(Task directions) Leaving the pictures aside, reproduce the data in full and word for word.

(Given information)
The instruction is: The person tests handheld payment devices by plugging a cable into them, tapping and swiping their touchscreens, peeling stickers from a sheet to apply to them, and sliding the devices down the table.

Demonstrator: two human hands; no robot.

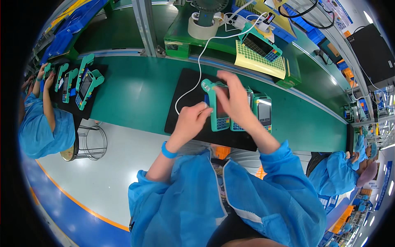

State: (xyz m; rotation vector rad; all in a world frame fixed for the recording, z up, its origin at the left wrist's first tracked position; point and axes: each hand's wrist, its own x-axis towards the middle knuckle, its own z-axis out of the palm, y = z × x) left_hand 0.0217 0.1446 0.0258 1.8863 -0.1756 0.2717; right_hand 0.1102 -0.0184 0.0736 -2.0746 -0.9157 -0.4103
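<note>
A green handheld payment terminal (222, 123) with a dark screen and blue keypad stands beneath my hands on a black mat (175, 119). My left hand (190, 124) is closed, thumb and forefinger pinched together at the terminal's left edge; whatever lies between those fingertips is too small to make out. Over the upper part of the same terminal is my right hand (238, 101), its thumb and fingers apart, slightly blurred and covering some of the screen. Two more terminals are lined up to the right, one partly behind my right hand and the outer terminal (263, 112) in plain sight.
A white cable (200, 61) runs from the shelf down to the mat. Another terminal (260, 46) rests on a yellow dotted sheet (251, 61) on the raised green shelf, near a roll of tape (201, 29). To the left, a co-worker (47, 119) handles similar terminals.
</note>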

(The answer)
The instruction is: The person tests handheld payment devices by plugging a cable into them, tapping and swiping their touchscreens, peeling stickers from a sheet to apply to them, and sliding the devices down the table.

Demonstrator: two human hands; no robot.


State: (xyz m; rotation vector rad; all in a world frame fixed for the recording, z up, its origin at the left wrist's first tracked position; point and axes: each hand's wrist, its own x-axis towards the middle knuckle, its own z-axis out of the palm, y = z × x) left_hand 0.0217 0.1446 0.0258 1.8863 -0.1756 0.2717; right_hand 0.1102 -0.0184 0.0736 -2.0746 -0.9157 -0.4103
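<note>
A green handheld payment terminal (222, 123) with a dark screen and blue keypad stands beneath my hands on a black mat (175, 119). My left hand (190, 124) is closed, thumb and forefinger pinched together at the terminal's left edge; whatever lies between those fingertips is too small to make out. Over the upper part of the same terminal is my right hand (238, 101), its thumb and fingers apart, slightly blurred and covering some of the screen. Two more terminals are lined up to the right, one partly behind my right hand and the outer terminal (263, 112) in plain sight.
A white cable (200, 61) runs from the shelf down to the mat. Another terminal (260, 46) rests on a yellow dotted sheet (251, 61) on the raised green shelf, near a roll of tape (201, 29). To the left, a co-worker (47, 119) handles similar terminals.
</note>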

The exercise requires no further answer.